• _Your task_
Reproduce all of the material, keeping each line intact.

• _Stored data_

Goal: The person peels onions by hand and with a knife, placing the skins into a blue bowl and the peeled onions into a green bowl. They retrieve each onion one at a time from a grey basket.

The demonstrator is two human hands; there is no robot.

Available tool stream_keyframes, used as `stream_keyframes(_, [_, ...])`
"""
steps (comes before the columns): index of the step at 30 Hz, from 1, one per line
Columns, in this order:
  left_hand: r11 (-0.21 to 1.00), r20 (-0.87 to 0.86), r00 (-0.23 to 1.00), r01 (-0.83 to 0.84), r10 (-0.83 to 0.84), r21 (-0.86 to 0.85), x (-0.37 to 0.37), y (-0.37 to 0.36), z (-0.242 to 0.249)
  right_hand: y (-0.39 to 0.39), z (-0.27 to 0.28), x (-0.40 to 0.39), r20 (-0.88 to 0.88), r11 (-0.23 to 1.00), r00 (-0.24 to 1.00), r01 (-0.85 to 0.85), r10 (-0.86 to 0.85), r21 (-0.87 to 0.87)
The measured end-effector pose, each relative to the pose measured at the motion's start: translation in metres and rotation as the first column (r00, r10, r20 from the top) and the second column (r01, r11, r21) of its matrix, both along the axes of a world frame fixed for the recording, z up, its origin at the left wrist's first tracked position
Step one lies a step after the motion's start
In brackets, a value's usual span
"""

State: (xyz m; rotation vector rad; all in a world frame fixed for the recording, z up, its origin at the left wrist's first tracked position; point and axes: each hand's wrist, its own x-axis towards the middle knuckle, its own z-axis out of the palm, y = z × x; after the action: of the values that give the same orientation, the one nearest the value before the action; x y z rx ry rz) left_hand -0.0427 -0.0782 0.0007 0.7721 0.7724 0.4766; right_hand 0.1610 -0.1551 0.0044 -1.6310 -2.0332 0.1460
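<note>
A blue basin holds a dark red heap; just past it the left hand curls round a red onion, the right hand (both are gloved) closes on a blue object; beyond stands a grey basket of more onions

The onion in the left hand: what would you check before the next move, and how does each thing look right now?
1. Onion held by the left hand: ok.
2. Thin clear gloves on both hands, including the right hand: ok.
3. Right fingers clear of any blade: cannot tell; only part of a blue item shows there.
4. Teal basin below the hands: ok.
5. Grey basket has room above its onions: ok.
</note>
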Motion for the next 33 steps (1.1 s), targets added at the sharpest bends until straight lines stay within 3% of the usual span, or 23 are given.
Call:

• _Task solution_
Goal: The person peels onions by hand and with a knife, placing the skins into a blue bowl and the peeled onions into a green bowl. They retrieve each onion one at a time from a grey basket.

The demonstrator is two human hands; there is no robot.

Available tool stream_keyframes, used as `stream_keyframes(_, [_, ...])`
"""
steps (comes before the columns): index of the step at 30 Hz, from 1, one per line
Columns, in this order:
  left_hand: r11 (-0.21 to 1.00), r20 (-0.87 to 0.86), r00 (-0.23 to 1.00), r01 (-0.83 to 0.84), r10 (-0.83 to 0.84), r21 (-0.86 to 0.85), x (-0.37 to 0.37), y (-0.37 to 0.36), z (-0.242 to 0.249)
  right_hand: y (-0.39 to 0.39), z (-0.27 to 0.28), x (-0.40 to 0.39), r20 (-0.88 to 0.88), r11 (-0.23 to 1.00), r00 (-0.24 to 1.00), r01 (-0.85 to 0.85), r10 (-0.86 to 0.85), r21 (-0.87 to 0.87)
The measured end-effector pose, each relative to the pose measured at the motion's start: translation in metres and rotation as the first column (r00, r10, r20 from the top) and the second column (r01, r11, r21) of its matrix, both along the axes of a world frame fixed for the recording, z up, its origin at the left wrist's first tracked position
Step one lies a step after the motion's start
In brackets, a value's usual span
"""

State: (xyz m; rotation vector rad; all in a world frame fixed for the recording, z up, its origin at the left wrist's first tracked position; point and axes: each hand's wrist, its own x-axis towards the middle knuckle, its own z-axis out of the palm, y = z × x; after the action: of the values that give the same orientation, the one nearest the value before the action; x y z rx ry rz) left_hand -0.0427 -0.0782 0.0007 0.7721 0.7724 0.4766; right_hand 0.1610 -0.1551 0.0044 -1.6310 -2.0332 0.1460
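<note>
A blue basin holds a dark red heap; just past it the left hand curls round a red onion, the right hand (both are gloved) closes on a blue object; beyond stands a grey basket of more onions

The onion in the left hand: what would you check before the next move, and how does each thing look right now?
1. Onion held by the left hand: ok.
2. Thin clear gloves on both hands, including the right hand: ok.
3. Right fingers clear of any blade: cannot tell; only part of a blue item shows there.
4. Teal basin below the hands: ok.
5. Grey basket has room above its onions: ok.
</note>
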Motion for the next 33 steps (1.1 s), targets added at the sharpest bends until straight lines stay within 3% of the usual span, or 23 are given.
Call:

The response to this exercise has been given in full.